Task description: Skipping all pictures, print exactly the lines below from the one with "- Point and" through the final line.

Raw data:
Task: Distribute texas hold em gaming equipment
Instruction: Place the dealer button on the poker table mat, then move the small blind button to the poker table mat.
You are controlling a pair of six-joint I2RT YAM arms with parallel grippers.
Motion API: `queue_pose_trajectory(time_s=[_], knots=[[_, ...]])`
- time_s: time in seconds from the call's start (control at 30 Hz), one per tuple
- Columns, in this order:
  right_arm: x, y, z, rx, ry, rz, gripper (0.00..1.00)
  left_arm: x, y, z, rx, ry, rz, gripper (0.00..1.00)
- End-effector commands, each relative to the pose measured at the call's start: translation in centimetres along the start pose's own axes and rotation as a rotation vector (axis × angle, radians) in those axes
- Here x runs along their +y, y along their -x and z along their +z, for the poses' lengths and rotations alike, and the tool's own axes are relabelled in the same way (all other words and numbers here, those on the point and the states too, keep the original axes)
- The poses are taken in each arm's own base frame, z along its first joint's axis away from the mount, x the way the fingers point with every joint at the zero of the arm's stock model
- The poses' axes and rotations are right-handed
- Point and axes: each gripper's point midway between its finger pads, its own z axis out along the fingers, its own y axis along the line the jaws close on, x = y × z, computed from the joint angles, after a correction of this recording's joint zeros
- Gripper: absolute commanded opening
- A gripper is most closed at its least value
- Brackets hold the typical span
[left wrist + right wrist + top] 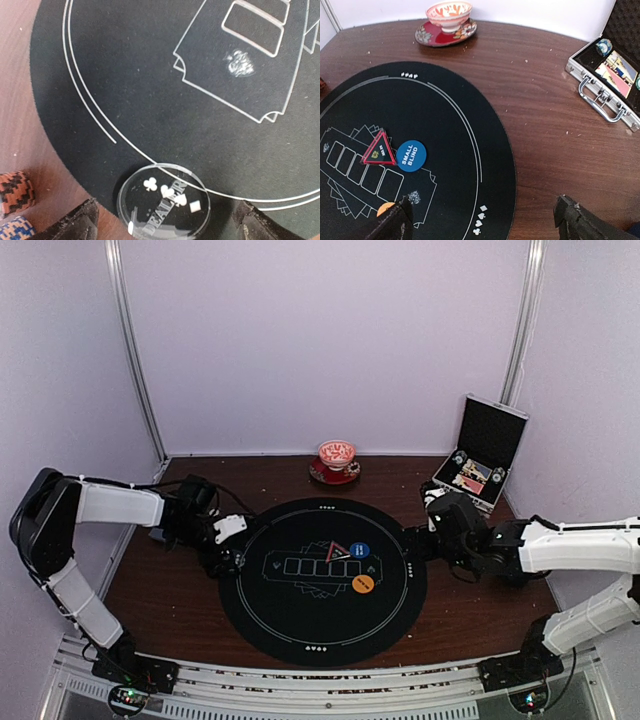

Response:
- Point and axes: each gripper's point midway between its finger pads, its own z axis out along the fingers, its own y axis along the line the jaws close on, x = y × z, computed from the joint angles, after a correction of this recording's joint zeros
- Gripper: absolute commanded opening
- A gripper is most closed at its least value
- Brackets hold the typical span
[left wrist + right wrist + top] 

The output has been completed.